I was desperate to find death, but when I heard the news, I didn't care at all, at that time, I felt that life and death didn't matter, and I didn't want to thank him for being saved by the old man of the ghost doctor.

But the ghost doctor, who has long been withered and depressed, the thin old man not only tried his best to save me, but also put forward a request to accept me as an apprentice, because he knew that the person he saved was a descendant of the three religions, and was selected by the three religions, and he was definitely a smart person, and he hoped that I could inherit his almost lost craft.

"Anyway, you have learned a hundred arts, and you don't miss a master to worship me, it just so happens that I don't have an apprentice, I saved your life, and you have to promise me if you repay this kindness." The old man was forceful and made rude demands.

I don't even want to live anymore, how can I be in the mood to agree to his rude request, I grew up with snacks and medicines, and I am very repulsed by medical skills.

Seeing that I fell into despair every day, my eyes were blank, the old man of the ghost doctor sent me to a wooden house in the mountains, I was seriously injured, I could only lie down every day and could not move, but in the compartment of the wooden house, there was still a person living, I had never seen him, and I could talk to him a few words every day.
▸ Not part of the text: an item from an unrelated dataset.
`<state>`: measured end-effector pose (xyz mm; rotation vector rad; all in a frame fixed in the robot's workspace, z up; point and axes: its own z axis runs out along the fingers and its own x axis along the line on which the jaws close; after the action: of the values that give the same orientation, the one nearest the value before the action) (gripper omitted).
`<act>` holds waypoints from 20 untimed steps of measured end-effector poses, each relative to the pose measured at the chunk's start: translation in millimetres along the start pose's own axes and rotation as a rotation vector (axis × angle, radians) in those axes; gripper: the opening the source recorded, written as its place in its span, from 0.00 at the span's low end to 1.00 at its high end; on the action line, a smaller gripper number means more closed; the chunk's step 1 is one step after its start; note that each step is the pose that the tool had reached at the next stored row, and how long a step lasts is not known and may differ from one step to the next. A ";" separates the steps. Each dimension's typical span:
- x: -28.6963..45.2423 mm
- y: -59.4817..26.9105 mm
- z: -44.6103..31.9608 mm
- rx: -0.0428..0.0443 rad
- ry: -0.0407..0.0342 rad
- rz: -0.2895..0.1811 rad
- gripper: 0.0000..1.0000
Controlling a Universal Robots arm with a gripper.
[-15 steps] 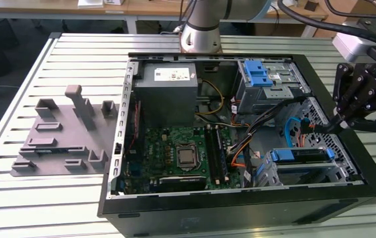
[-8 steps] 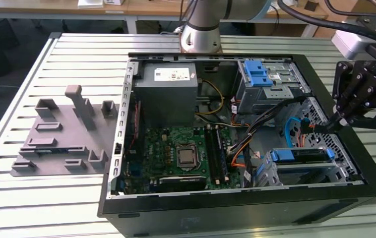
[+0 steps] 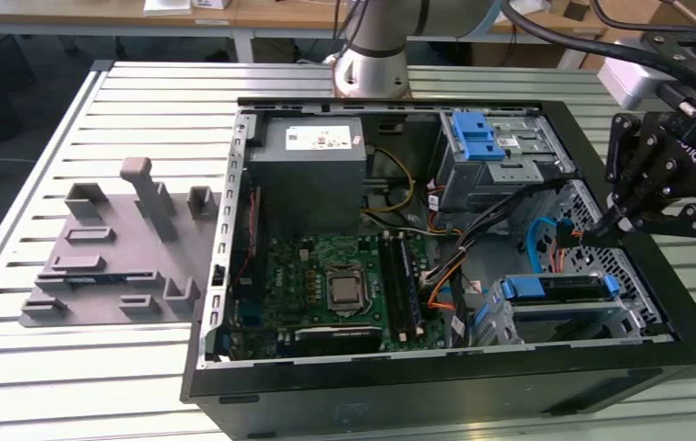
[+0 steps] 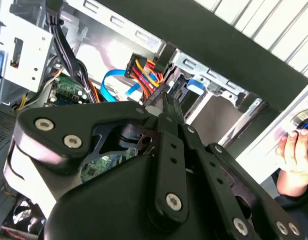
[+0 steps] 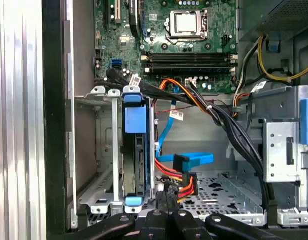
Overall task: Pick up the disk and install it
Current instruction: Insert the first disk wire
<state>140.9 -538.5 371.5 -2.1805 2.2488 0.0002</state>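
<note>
The disk sits in the lower drive cage of the open computer case, at the exterior view's right, with its blue rails showing. In the first wrist view the disk stands edge-on between the cage's metal walls, under a blue bracket. My gripper hangs just above the case's right wall, beside the cage, with its fingers shut together. Its fingertips are next to a black plug with red, yellow and orange wires. In the second wrist view the gripper points at that same plug.
A blue flat cable and a black wire bundle cross the case floor near the fingers. The motherboard, grey power supply and upper drive cage with a blue latch lie further in. A grey fixture lies on the table. A hand shows outside the case.
</note>
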 end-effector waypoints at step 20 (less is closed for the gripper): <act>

"New here? Has the old man found an apprentice? "His voice is vicissitudes, and I guess he's quite old.

"I haven't talked to anyone for a long time, you can talk to me a few words, my name is Han Xun."

I didn't want to pay attention to him at the time, it was the most empty day in my heart, I didn't know, it turned out that the person next door was in the same mood.

"Look at your decay, out of love? That's why you seek death? He continued to talk to himself: "I seem to have heard today that there are rumors outside that you are dead, do you know, Lu Cong'an, so now that you are alive, only me and the old man know." ”

What the?

I'm already dead? Everybody thinks I'm dead?

I was in pain and despair, and suddenly my whole body trembled, and some thoughts that I had never dared to have suddenly popped up in my mind.

"What kind of death are you looking for at a young age, without love, you won't live in this life? Now you have answered that poem, some people are alive, he is dead, Lu Cong'an, you are dead, haha. ”

Lu Cong'an is dead, but I'm still alive. My mind went blank for an instant, and I said the first words to Han Xun.

"Han Xun, can you do me a favor, I want to change my face."